• TASK DIRECTIONS
Please output only the lines that run from the line containing "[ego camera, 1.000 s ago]" through the end of the material below, exactly.

================

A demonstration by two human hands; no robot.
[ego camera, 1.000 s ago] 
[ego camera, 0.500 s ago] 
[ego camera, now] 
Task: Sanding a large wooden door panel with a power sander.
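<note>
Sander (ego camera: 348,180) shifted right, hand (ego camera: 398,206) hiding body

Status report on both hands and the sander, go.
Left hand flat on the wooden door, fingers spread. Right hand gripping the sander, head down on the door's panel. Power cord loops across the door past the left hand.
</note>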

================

• ANSWER TO THIS PROBLEM
[ego camera, 1.000 s ago] 
[ego camera, 0.500 s ago] 
[ego camera, now] 
Task: Sanding a large wooden door panel with a power sander.
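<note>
Sander (ego camera: 348,180) shifted right, hand (ego camera: 398,206) hiding body

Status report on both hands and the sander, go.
Left hand flat on the wooden door, fingers spread. Right hand gripping the sander, head down on the door's panel. Power cord loops across the door past the left hand.
</note>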

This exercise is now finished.